Argentine spy Guillermo Gaede
A frame from a new documentary "El Crazy Che" about Argentine spy Guillermo Gaede.
Credit: Screen shot

LIMA, Peru — When foreign dictatorships spy on US corporations, you don’t expect them to get the blessing of the CIA and FBI.

Yet that's what happened to Guillermo Gaede, an Argentine programmer who stole the Intel Pentium processor blueprints on behalf of Iran and China.

Gaede’s strange tale is making news these days thanks to a new documentary, “El Crazy Che,” premiering at this month’s Buenos Aires International Festival of Independent Cinema. 


Gaede wrote about his tale in an autobiography of the same name.
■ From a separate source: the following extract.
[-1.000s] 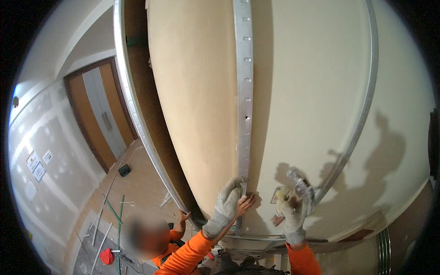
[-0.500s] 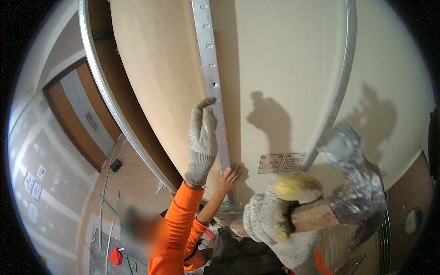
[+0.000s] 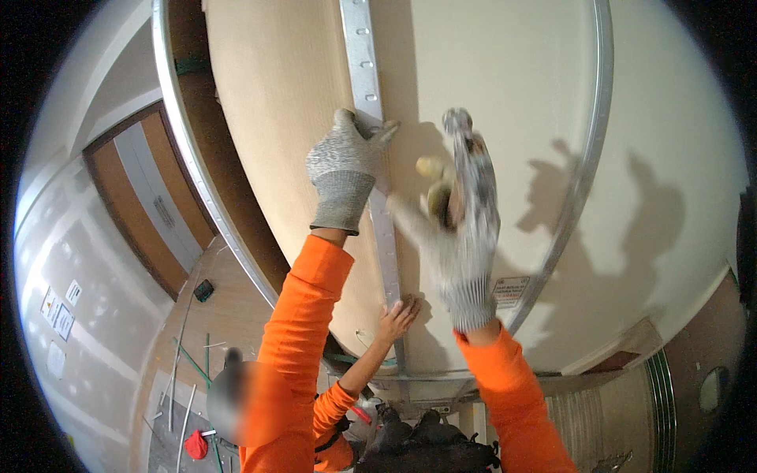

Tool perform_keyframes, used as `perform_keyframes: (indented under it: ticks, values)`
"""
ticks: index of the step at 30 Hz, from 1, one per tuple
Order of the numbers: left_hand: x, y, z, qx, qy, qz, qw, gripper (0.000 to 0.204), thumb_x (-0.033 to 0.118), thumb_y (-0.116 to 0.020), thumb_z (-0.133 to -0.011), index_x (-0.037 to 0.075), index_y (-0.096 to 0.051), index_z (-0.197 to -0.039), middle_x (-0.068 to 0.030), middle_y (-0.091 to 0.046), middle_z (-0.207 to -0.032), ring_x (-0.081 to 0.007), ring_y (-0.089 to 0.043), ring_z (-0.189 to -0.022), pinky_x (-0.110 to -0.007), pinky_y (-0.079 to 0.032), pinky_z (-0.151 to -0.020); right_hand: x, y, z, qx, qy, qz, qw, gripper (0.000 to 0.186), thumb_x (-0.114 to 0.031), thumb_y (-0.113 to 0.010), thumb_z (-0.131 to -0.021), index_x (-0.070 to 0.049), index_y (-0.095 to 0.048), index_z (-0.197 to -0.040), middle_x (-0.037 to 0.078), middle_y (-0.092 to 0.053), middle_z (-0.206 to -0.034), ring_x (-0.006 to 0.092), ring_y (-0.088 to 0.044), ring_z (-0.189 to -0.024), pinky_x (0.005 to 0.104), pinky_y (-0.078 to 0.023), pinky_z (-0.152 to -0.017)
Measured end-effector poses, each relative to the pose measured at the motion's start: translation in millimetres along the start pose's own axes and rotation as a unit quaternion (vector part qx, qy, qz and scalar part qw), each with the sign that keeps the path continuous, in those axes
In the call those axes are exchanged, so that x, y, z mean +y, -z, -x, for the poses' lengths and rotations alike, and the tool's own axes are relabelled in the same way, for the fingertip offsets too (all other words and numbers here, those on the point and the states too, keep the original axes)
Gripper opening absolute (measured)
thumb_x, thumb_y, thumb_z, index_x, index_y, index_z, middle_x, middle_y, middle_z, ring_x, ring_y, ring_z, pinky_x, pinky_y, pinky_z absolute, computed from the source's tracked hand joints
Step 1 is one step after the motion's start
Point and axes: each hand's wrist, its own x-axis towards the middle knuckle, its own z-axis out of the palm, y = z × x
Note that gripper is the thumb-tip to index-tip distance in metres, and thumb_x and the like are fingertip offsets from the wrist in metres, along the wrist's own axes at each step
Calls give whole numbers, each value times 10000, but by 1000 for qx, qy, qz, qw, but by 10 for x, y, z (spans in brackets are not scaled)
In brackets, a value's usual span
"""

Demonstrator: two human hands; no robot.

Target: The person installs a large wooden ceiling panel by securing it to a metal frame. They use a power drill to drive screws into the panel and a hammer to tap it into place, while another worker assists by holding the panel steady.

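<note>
My left hand [image 3: 343,162], in a grey knit glove, is closed around the upright slotted metal channel [image 3: 384,248], with a finger reaching across its face. Right of the channel my raised right hand [image 3: 465,264], in a pale glove with yellowed fingertips, is closed on a hammer [image 3: 475,169]. The hammer's grey, speckled head is seen nearly edge-on and blurred, and its wooden handle is mostly hidden by the fingers. Lower down, a co-worker's bare hand [image 3: 400,318] presses on the channel near its foot.
Behind the channel stands a curved cream panel [image 3: 505,94]. Curved metal strips [image 3: 579,197] run along it on the right and at the far left. The co-worker [image 3: 260,402] crouches at lower left. Thin rods [image 3: 185,422] and a red item [image 3: 196,444] lie on the floor.
My left hand has gone from outstretched fingers beside the channel to gripping it higher up. My right hand has risen leftward with the hammer, toward the panel. The co-worker's hand stays low on the channel.
</note>
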Motion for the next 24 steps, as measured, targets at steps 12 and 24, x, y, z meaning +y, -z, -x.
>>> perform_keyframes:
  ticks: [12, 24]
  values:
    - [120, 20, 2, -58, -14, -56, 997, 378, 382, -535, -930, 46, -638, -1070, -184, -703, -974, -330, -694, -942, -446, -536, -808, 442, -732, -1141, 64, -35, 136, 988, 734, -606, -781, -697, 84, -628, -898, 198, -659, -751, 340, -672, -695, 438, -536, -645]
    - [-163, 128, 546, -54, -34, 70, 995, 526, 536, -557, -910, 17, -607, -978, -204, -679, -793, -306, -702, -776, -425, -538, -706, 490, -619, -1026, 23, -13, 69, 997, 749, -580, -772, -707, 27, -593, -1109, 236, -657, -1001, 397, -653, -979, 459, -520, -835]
The film was directed by Pablo Chehebar and Nicolas Iacouzzi in collaboration with the spy.

“Che” is Argentine slang, meaning something like “buddy” in the US. It’s widely used to refer to Argentines, most famously for Fidel Castro’s legendary right-hand revolutionary Ernesto “Che” Guevara.

Gaede’s story is no less dramatic. Growing up in Buenos Aires, he became a communist idealist. He even offered, unsuccessfully, to spy for Cuba. It was only later, once working for the US firm Advanced Micro Devices, that he was finally able to realize his dream, providing Cuba with AMD’s microchip secrets.

But things changed after he visited the island for the first time. “In 1990 my wife and I visited Cuba and we ended up completely disillusioned,” he told the BBC’s Spanish language service. “We realized that communism was a big lie.” 

Gaede contacted the CIA to offer to become a double agent. They put him in touch with the FBI. He then got a job at Intel and, with the Bureau’s approval — he says — sold the computer chipmaker's Pentium processor blueprint to China and Iran, reportedly for as much as $20 million. The rationale was to convince Washington’s enemies of his bona fides as someone willing to betray his adopted homeland.

He was caught in 1995 and sentenced to 33 months. He then produced tapes of his conversations with FBI handlers. Without those, his claims might never have been taken seriously.

Now free again and living happily in Germany, Gaede’s real life tale seems so far-fetched that even spy thriller author John le Carre might have refused to write it.